8.5 KiB
8.5 KiB
Velour Phase 5: Audio Support (Music & Audiobooks)
Phase 5 extends Velour from a video library to a comprehensive media library by adding support for music and audiobooks. This builds upon the extensible MediaFile architecture established in Phase 1.
Technology Stack
Audio Processing Components
- FFmpeg - Audio transcoding and metadata extraction (extends existing video processing)
- Ruby Audio Gems - ID3 tag parsing, waveform generation
- Active Storage - Album art and waveform visualization storage
- MediaInfo - Comprehensive audio metadata extraction
Database Schema Extensions
Audio Model (inherits from MediaFile)
class Audio < MediaFile
# Audio-specific associations
has_many :audio_assets, dependent: :destroy # album art, waveforms
# Audio-specific metadata store
store :audio_metadata, accessors: [:sample_rate, :channels, :artist, :album, :track_number, :genre, :year]
# Audio-specific methods
def quality_label
return "Unknown" unless bit_rate
case bit_rate
when 0..128 then "128kbps"
when 129..192 then "192kbps"
when 193..256 then "256kbps"
when 257..320 then "320kbps"
else "Lossless"
end
end
def format_type
return "Unknown" unless format
case format&.downcase
when "mp3" then "MP3"
when "flac" then "FLAC"
when "wav" then "WAV"
when "aac", "m4a" then "AAC"
when "ogg" then "OGG Vorbis"
else format&.upcase
end
end
end
class AudioAsset < ApplicationRecord
belongs_to :audio
enum asset_type: { album_art: 0, waveform: 1, lyrics: 2 }
# Uses Active Storage for file storage
has_one_attached :file
end
Extended Work Model
class Work < ApplicationRecord
# Existing video associations
has_many :videos, dependent: :destroy
has_many :external_ids, dependent: :destroy
# New audio associations
has_many :audios, dependent: :destroy
# Enhanced primary media selection
def primary_media
(audios + videos).sort_by(&:created_at).last
end
def primary_video
videos.order(created_at: :desc).first
end
def primary_audio
audios.order(created_at: :desc).first
end
# Content type detection
def video_content?
videos.exists?
end
def audio_content?
audios.exists?
end
def mixed_content?
video_content? && audio_content?
end
end
Audio Processing Pipeline
AudioProcessorJob
class AudioProcessorJob < ApplicationJob
queue_as :processing
def perform(audio_id)
audio = Audio.find(audio_id)
# Extract audio metadata
AudioMetadataExtractor.new(audio).extract!
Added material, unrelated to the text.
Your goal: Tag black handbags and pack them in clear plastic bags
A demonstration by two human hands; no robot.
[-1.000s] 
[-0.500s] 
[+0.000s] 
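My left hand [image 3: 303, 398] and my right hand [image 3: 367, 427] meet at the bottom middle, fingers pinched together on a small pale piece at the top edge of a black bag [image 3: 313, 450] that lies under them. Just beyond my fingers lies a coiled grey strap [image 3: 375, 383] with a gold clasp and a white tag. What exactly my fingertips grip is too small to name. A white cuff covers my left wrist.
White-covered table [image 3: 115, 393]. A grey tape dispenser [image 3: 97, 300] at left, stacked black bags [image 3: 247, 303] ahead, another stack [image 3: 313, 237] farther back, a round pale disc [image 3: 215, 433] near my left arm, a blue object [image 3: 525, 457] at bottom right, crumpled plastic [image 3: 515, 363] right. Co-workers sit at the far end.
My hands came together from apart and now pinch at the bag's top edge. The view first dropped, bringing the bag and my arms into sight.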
# Generate album art if embedded
AlbumArtExtractor.new(audio).extract!
# Generate waveform visualization
WaveformGenerator.new(audio).generate!
# Check web compatibility and transcode if needed
unless AudioTranscoder.new(audio).web_compatible?
AudioTranscoderJob.perform_later(audio_id)
end
audio.update!(processed: true)
rescue => e
audio.update!(processing_error: e.message)
raise
end
end
AudioTranscoderJob
class AudioTranscoderJob < ApplicationJob
queue_as :transcoding
def perform(audio_id)
audio = Audio.find(audio_id)
AudioTranscoder.new(audio).transcode_for_web!
end
end
File Discovery Extensions
Enhanced FileScannerService
class FileScannerService
AUDIO_EXTENSIONS = %w[mp3 flac wav aac m4a ogg wma].freeze
def scan_directory(storage_location)
# Existing video scanning logic
scan_videos(storage_location)
# New audio scanning logic
scan_audio(storage_location)
end
private
def scan_audio(storage_location)
AUDIO_EXTENSIONS.each do |ext|
Dir.glob(File.join(storage_location.path, "**", "*.#{ext}")).each do |file_path|
process_audio_file(file_path, storage_location)
end
end
end
def process_audio_file(file_path, storage_location)
filename = File.basename(file_path)
return if Audio.joins(:storage_location).exists?(filename: filename, storage_locations: { id: storage_location.id })
# Create Work based on filename parsing (album/track structure)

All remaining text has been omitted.